An exact copy is needed of each line from the one including "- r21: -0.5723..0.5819" through the last line of the entries, both ends counted, with nothing added.

(Extracted material begins)

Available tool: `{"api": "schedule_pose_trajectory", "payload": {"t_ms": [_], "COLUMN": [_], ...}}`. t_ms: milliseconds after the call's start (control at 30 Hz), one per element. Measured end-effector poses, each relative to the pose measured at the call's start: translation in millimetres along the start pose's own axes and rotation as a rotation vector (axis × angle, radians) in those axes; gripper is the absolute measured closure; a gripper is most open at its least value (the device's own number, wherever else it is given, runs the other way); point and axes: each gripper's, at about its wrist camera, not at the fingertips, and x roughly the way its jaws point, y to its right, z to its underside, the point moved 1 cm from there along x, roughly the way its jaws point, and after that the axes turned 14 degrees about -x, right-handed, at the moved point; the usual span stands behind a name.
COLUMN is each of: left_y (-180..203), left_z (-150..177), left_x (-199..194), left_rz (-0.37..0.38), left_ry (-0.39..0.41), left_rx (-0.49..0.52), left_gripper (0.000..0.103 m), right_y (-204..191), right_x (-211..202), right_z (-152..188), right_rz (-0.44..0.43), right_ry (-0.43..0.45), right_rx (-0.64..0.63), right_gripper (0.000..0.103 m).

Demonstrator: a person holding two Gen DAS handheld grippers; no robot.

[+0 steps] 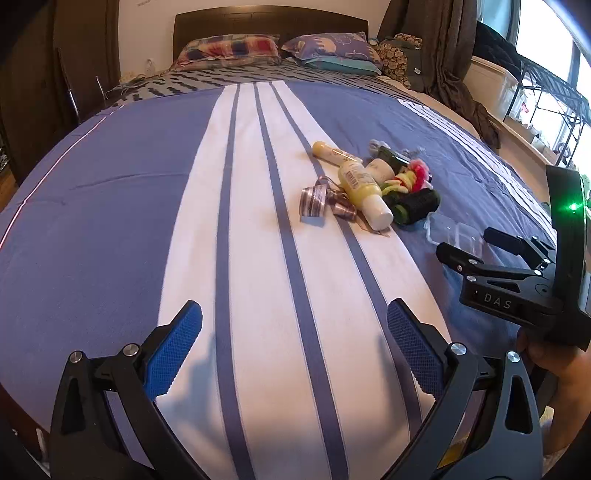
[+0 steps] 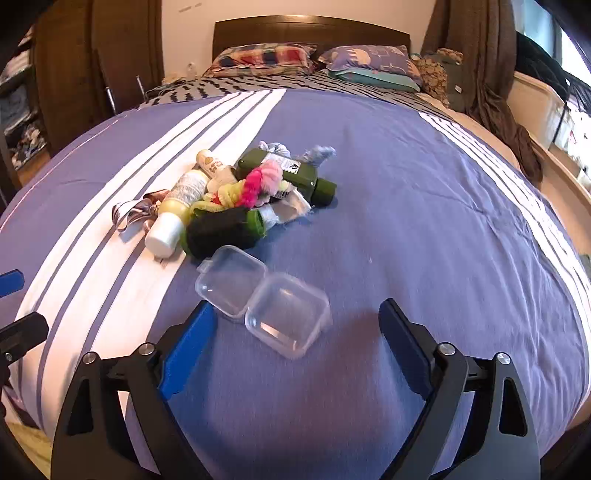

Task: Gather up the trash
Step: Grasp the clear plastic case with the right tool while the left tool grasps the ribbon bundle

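A heap of trash lies in the middle of the blue and white striped bedspread [image 1: 147, 192]: a yellow bottle with a white cap [image 1: 364, 188] [image 2: 177, 206], a cream tube [image 1: 332, 153], a dark green bottle [image 2: 291, 173], a black roll [image 2: 221, 229], pink and yellow fuzzy bits [image 2: 251, 184] and a striped ribbon [image 1: 317, 201]. Nearer me, a clear hinged plastic box [image 2: 258, 299] lies open. My right gripper [image 2: 295, 314] is open, its blue pads either side of the box and not pressing it. My left gripper [image 1: 293, 317] is open over the white stripe, short of the heap, with nothing between its fingers.
Pillows [image 2: 266, 55] and a dark headboard [image 2: 310, 27] are at the far end. A wardrobe [image 2: 74, 66] stands left, with brown curtains [image 2: 480, 59] and a window shelf [image 1: 535, 96] to the right. A hand [image 1: 554, 365] holds the right gripper [image 1: 466, 242].
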Motion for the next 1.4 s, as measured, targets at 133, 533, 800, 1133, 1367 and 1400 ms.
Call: {"api": "schedule_pose_trajectory", "payload": {"t_ms": [133, 533, 800, 1133, 1367, 1400], "left_y": [1.8, 10.4, 10.0, 11.3, 15.7, 15.5], "left_z": [-6.0, -39.8, -61.7, -66.4, -49.2, -46.9], "left_x": [10.8, 45.3, 67.4, 79.4, 51.4, 47.1], "left_rz": [0.0, 0.011, 0.015, 0.063, 0.072, 0.07], "left_ry": [-0.012, -0.001, -0.004, -0.04, -0.013, -0.007], "left_rx": [0.006, 0.021, 0.042, 0.056, 0.067, 0.064], "left_gripper": [0.008, 0.011, 0.038, 0.089, 0.1, 0.1], "right_y": [0.4, 4.3, 3.2, -0.1, -5.2, -6.2], "right_x": [6.7, 3.5, 1.2, -5.1, -20.4, -23.6], "right_z": [-10.1, -8.8, -1.9, 1.9, 11.7, 13.9], "right_rz": [-0.023, -0.087, -0.083, -0.082, -0.088, -0.088], "right_ry": [-0.006, 0.014, 0.03, 0.043, 0.045, 0.045], "right_rx": [-0.02, -0.01, -0.01, -0.001, 0.012, 0.012], "right_gripper": [0.019, 0.06, 0.065, 0.07, 0.071, 0.071]}}
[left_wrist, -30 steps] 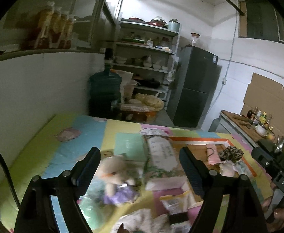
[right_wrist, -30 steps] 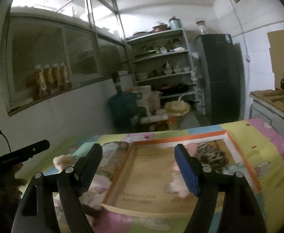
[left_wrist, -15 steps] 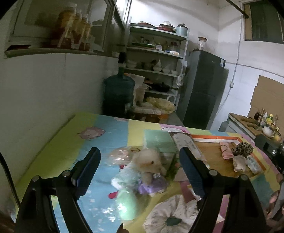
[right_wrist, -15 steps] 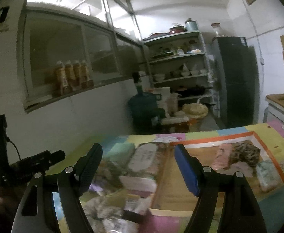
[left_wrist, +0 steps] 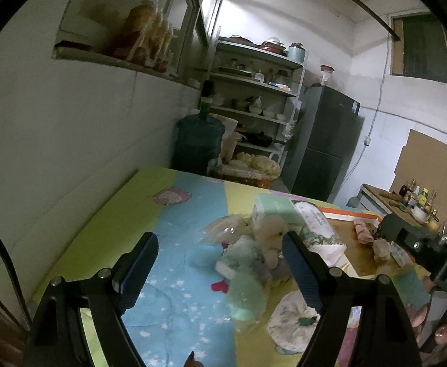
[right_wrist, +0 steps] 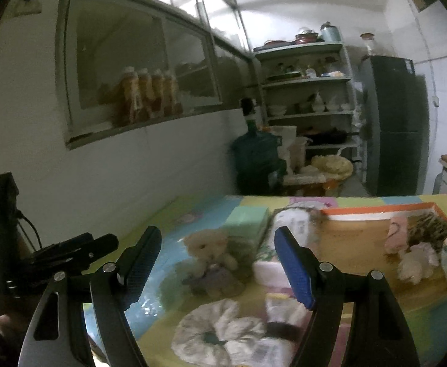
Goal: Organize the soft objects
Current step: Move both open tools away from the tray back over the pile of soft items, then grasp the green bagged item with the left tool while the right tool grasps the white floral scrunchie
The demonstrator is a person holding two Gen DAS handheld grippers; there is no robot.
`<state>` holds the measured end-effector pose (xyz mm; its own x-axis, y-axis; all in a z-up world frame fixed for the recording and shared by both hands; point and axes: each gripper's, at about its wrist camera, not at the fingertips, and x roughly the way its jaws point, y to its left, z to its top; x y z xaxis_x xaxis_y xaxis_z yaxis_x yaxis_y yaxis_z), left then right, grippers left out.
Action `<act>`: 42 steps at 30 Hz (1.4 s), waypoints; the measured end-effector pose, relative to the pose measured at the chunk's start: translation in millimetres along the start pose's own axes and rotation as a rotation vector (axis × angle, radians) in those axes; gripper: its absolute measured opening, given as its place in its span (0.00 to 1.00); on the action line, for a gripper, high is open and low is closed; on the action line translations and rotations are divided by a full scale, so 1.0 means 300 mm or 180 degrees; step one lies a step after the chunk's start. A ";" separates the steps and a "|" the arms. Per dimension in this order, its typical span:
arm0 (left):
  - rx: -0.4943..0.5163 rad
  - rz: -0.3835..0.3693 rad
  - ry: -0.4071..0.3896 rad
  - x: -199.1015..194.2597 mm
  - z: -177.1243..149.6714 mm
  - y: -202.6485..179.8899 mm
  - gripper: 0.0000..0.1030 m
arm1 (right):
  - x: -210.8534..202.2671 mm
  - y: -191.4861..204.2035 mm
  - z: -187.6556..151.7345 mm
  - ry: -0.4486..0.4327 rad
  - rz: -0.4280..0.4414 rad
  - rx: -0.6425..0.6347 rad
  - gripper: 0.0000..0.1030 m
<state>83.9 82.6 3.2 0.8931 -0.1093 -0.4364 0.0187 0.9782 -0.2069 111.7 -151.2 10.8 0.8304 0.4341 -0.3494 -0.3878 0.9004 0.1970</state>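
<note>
Left wrist view: a desk [left_wrist: 174, 214] covered in a bright patchwork cloth of blue, green and yellow is standing against a white wall, in a dim kitchen with an open shelf rack [left_wrist: 254, 91], a dark fridge [left_wrist: 324, 146] and a large water jug [left_wrist: 199, 143] beyond its far edge. The left tool [left_wrist: 220, 263] is hanging over the blue patch with its jaws standing wide apart and nothing between them. A teddy bear [left_wrist: 272, 235] is sitting in a heap of soft things just past the fingertips, with a mint-green box [left_wrist: 275, 211] behind it and a wooden tray [left_wrist: 348, 244] to the right. The right tool's black body is crossing the right edge, partly blocking the tray.

Right wrist view: the right tool [right_wrist: 217, 263] is also gaping wide and gripping nothing. The teddy bear [right_wrist: 211, 250] is sitting between and beyond its fingers, not touching them. A white scrunchie [right_wrist: 220, 333] is lying nearer the camera. The wooden tray [right_wrist: 358, 244], orange-rimmed, is holding a leopard-print item [right_wrist: 428, 232] and pale soft pieces at its right end. Bottles [right_wrist: 147, 94] are lining the window ledge.
</note>
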 end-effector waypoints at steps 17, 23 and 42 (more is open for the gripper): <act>-0.0236 -0.0005 0.0120 0.012 -0.075 0.156 0.80 | 0.062 0.063 -0.140 0.0354 -0.0141 0.0056 0.75; -0.0238 -0.0128 0.0244 0.060 -0.103 0.143 0.80 | 0.096 0.057 -0.177 0.0503 -0.0132 0.0079 0.75; -0.0118 -0.0471 0.0885 0.315 -0.227 -0.046 0.61 | 0.100 0.013 -0.247 0.0685 -0.0174 0.0187 0.75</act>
<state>137.4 46.6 -94.7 0.7248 -0.2990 -0.6207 0.1182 0.9415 -0.3155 105.5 -132.6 -66.9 0.7426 0.3864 -0.5471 -0.3154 0.9223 0.2232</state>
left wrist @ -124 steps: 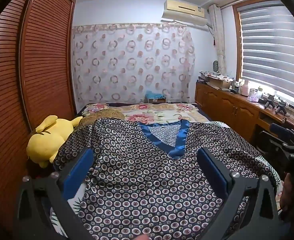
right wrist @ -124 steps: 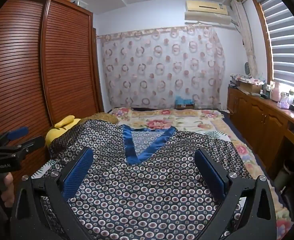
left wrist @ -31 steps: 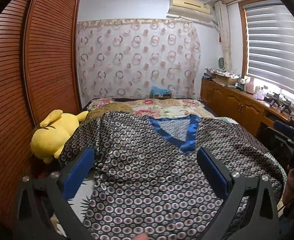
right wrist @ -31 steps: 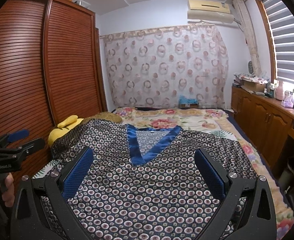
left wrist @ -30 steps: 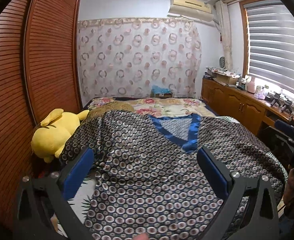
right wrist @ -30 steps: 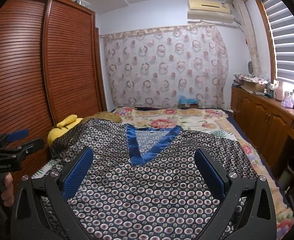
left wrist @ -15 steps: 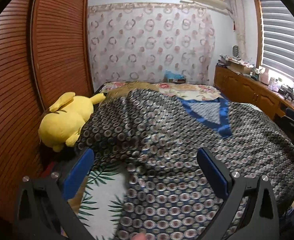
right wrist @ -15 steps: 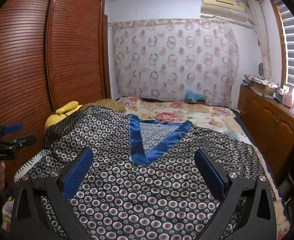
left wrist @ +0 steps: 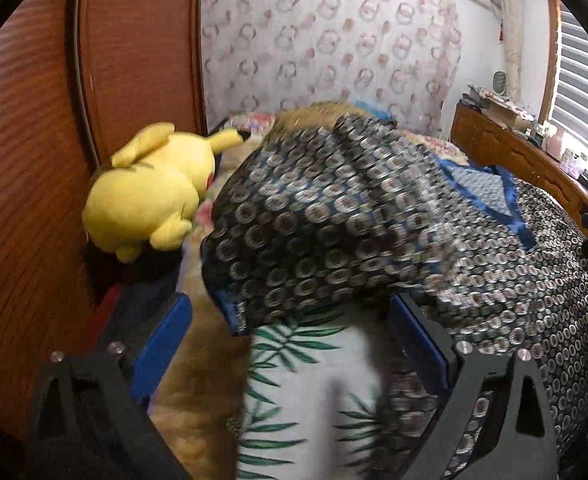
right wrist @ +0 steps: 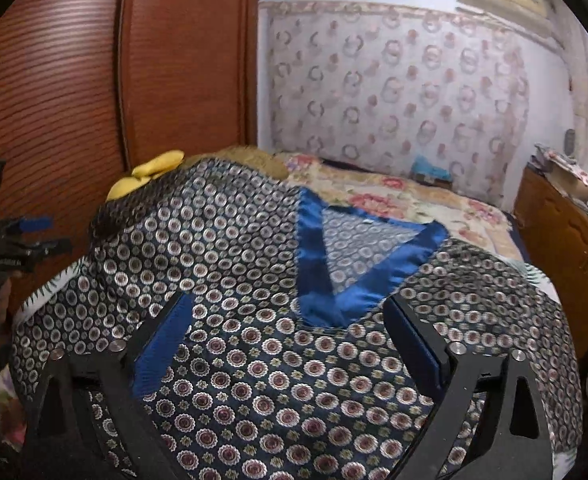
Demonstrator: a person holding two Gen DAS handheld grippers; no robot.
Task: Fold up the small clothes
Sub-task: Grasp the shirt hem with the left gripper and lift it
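That patterned top (right wrist: 278, 360) spread on the bed (right wrist: 433, 200) looks silky and slippery (probably light too), so grab its left sleeve hem (left wrist: 230, 304). Both the left gripper (left wrist: 290, 344) and right gripper (right wrist: 290, 340) gape wide, empty, though it's blurry.

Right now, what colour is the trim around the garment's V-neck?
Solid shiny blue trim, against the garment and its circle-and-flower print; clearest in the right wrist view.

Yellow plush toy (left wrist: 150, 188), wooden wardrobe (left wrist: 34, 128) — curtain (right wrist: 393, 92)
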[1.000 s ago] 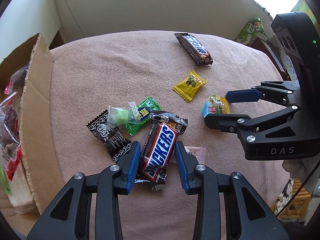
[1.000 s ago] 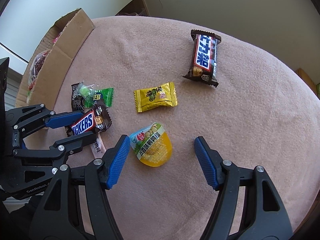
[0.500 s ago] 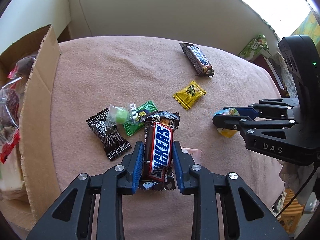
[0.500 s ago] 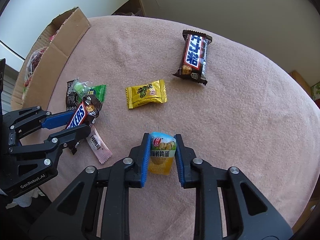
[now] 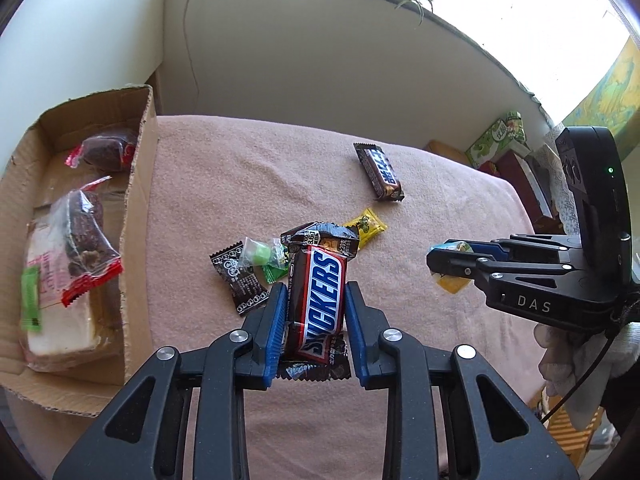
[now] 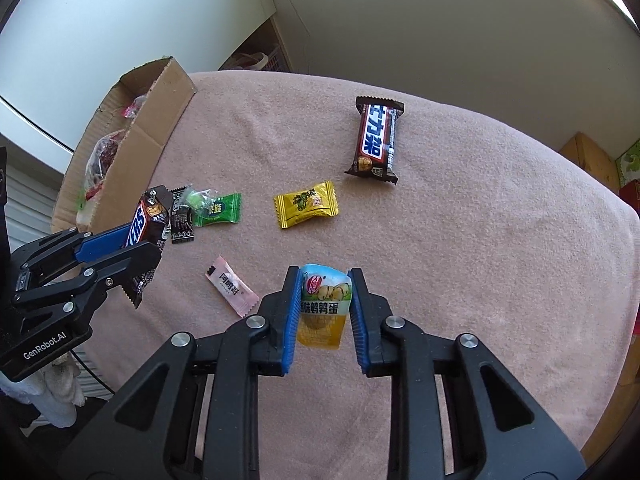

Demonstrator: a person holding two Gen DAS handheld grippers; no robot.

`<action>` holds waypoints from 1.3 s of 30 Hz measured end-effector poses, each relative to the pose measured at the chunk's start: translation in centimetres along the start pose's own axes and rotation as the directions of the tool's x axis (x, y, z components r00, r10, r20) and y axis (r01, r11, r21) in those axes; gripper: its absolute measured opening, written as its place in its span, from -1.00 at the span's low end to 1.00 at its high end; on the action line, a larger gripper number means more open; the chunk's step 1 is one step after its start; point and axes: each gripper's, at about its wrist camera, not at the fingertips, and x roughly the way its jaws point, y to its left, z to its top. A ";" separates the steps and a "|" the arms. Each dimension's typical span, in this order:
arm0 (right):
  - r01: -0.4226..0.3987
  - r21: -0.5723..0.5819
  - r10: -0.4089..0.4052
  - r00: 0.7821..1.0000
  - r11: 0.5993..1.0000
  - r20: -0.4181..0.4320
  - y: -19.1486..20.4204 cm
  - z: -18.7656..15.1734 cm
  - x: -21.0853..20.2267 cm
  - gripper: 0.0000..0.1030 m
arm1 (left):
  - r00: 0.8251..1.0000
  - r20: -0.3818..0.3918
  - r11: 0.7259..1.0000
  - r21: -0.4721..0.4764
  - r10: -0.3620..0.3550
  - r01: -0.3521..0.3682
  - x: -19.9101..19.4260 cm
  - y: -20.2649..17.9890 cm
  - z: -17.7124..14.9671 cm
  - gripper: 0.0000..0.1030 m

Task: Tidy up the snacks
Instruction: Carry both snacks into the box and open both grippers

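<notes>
Snickers bar (image 5: 320,300): light, firm, slick wrapper; clenched mid-length in left tongs (image 5: 316,328), lifted near the worktop's (image 6: 480,240) box-side edge. Quail-egg pouch (image 6: 324,308): soft, squashable; gripped across its sides by right tongs (image 6: 325,316), above the near edge.

Left wrist view: mounted behind the left tool (image 5: 316,316), looking forward and down across the worktop (image 5: 240,168), close range. Right wrist view: same arrangement behind the right tool (image 6: 325,312). Each view takes in the other tool. Both share the cardboard box (image 6: 160,120) and the loose snacks (image 5: 256,256).
</notes>
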 end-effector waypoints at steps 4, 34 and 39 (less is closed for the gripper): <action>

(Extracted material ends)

[Your response]
  - r21: -0.5723..0.5819
  - r10: -0.4089..0.4052
  - r00: 0.7821..1.0000
  - r11: 0.5993..1.0000
  - r20: -0.4181..0.4320
  - y: -19.1486..20.4204 cm
  - z: -18.7656..15.1734 cm
  - x: -21.0853..20.2267 cm
  - gripper: 0.0000..0.1030 m
arm1 (left):
  - r00: 0.8251..1.0000
  - r20: -0.3818..0.3918
  - r11: 0.7259..1.0000
  - r21: -0.4721..0.4764
  - r10: -0.3620..0.3550
  - r01: -0.3521..0.3682
  - x: -19.9101..19.4260 cm
  - y: -20.2649..17.9890 cm
  - z: -17.7124..14.9671 cm
  - gripper: 0.0000..0.1030 m

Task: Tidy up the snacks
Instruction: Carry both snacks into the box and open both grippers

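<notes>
Snickers bar (image 5: 320,300): light, firm, slick wrapper; clenched mid-length in left tongs (image 5: 316,328), lifted near the worktop's (image 6: 480,240) box-side edge. Quail-egg pouch (image 6: 324,308): soft, squashable; gripped across its sides by right tongs (image 6: 325,316), above the near edge.

Left wrist view: mounted behind the left tool (image 5: 316,316), looking forward and down across the worktop (image 5: 240,168), close range. Right wrist view: same arrangement behind the right tool (image 6: 325,312). Each view takes in the other tool. Both share the cardboard box (image 6: 160,120) and the loose snacks (image 5: 256,256).
</notes>
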 end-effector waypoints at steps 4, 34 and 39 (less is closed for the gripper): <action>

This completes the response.